Gardner and Hespanhol (2018) state that “big data” tends to be too distant and abstract for people to engage in, meaning that the typical smart city rhetoric doesn’t take the human user experience and local data into account - topics of interest for people to engage in. Vande Moere and Hill (2012) suggest that a solution could be to present publically visualized data that has a contextual relationship to the immediate environment in order to involve the local population in understanding the driving principles, as part of the solution requires city inhabitants to change their ways of living. Valkanova, et al. (2014) addressed the issue of polling local opinions by combining interactive public displays with the qualities of a social visualization in an in-the-wild study, and found that an interactive public visualization of a local concern could be a way for enabling civic participation and discussion.

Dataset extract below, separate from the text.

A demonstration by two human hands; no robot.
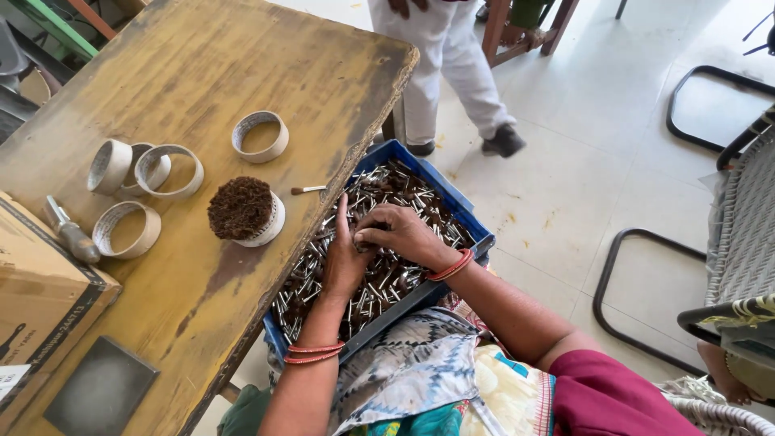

2.2.4 Visualization of information design
Information design can be described, as “In order to satisfy the information needs of the intended receivers, information design comprises analysis, planning, presentation and understanding of a message – its content, language and form Regardless of the selected medium, a well-designed information material will satisfy aesthetic, economic, ergonomic, as well as subject matter requirements” (Pettersson, 2014). Pettersson (2014) states that the main objective of information design is to provide information materials needed by the interpreter
in order to perform specific tasks. By this definition, Pettersson (2014) distinguishes Information design from Persuasion design, which he defines as an umbrella term for advertising, planned communication, and propaganda, with the main purpose to persuade the interpreter of the message to buy a product or a service, or to change his or her behaviour.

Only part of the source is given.